__WHAT THIS TASK INVOLVES__
The data must be given again exactly as written, with all images omitted.

____________________

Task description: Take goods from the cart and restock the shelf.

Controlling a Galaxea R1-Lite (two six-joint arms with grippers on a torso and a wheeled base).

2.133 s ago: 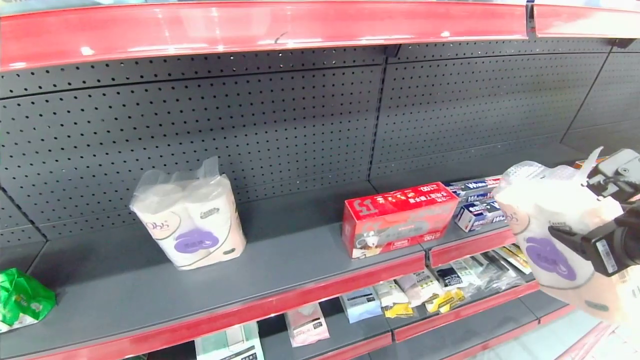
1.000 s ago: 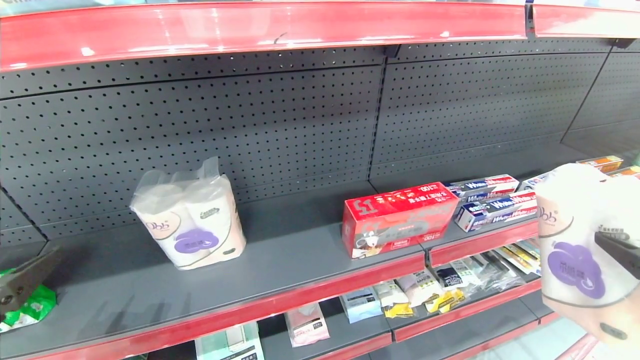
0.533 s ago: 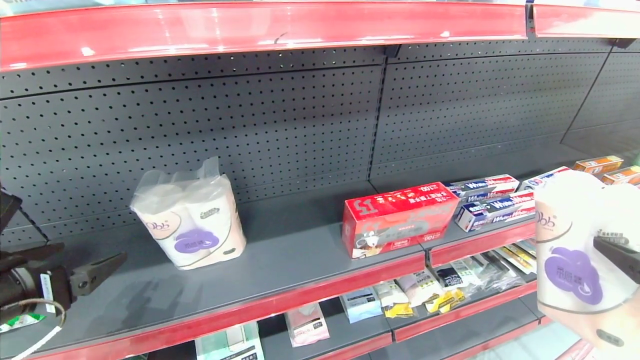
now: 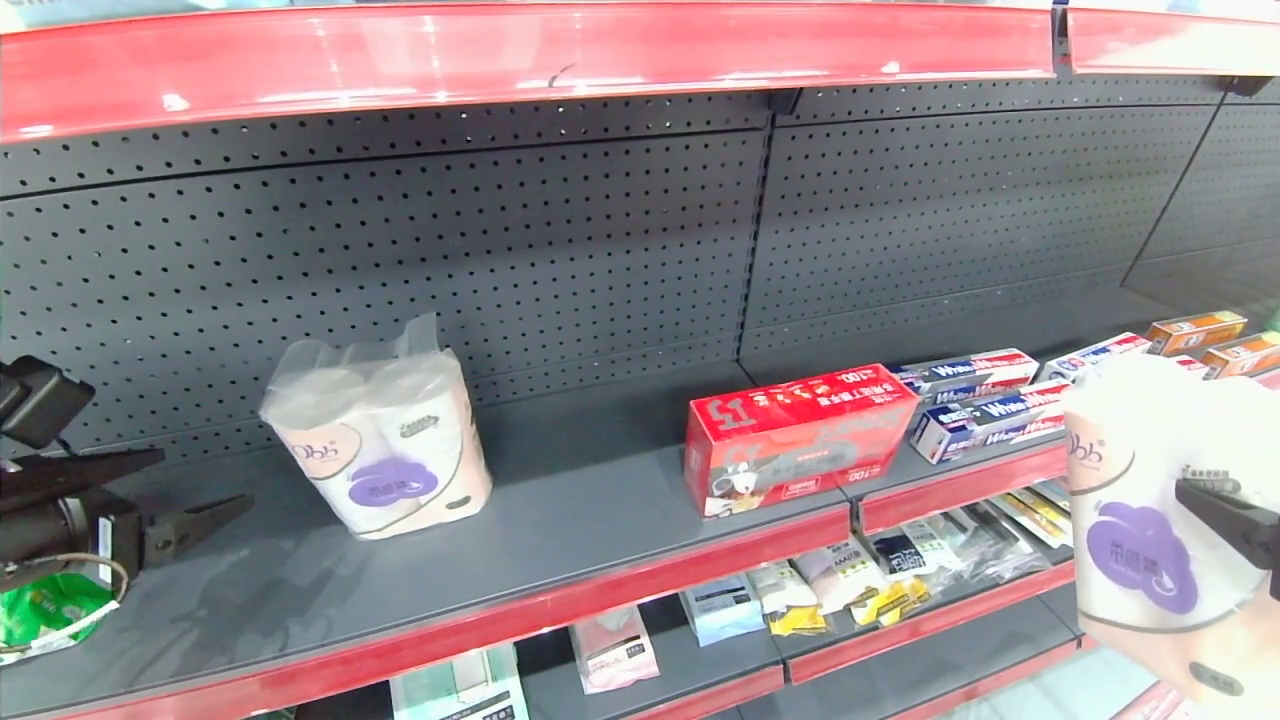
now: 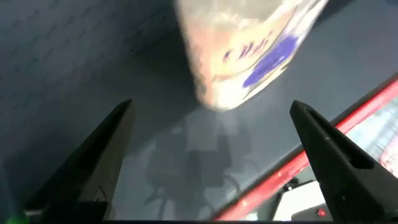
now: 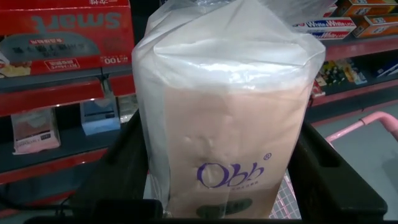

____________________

__TASK RESULT__
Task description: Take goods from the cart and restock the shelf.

Controlling a Galaxea R1-Lite (two six-joint arms with grippers on a torso and a wheeled base).

2.133 s ago: 
1.000 s ago: 
0.533 s ago: 
now: 
now: 
now: 

This exercise has nothing more to it.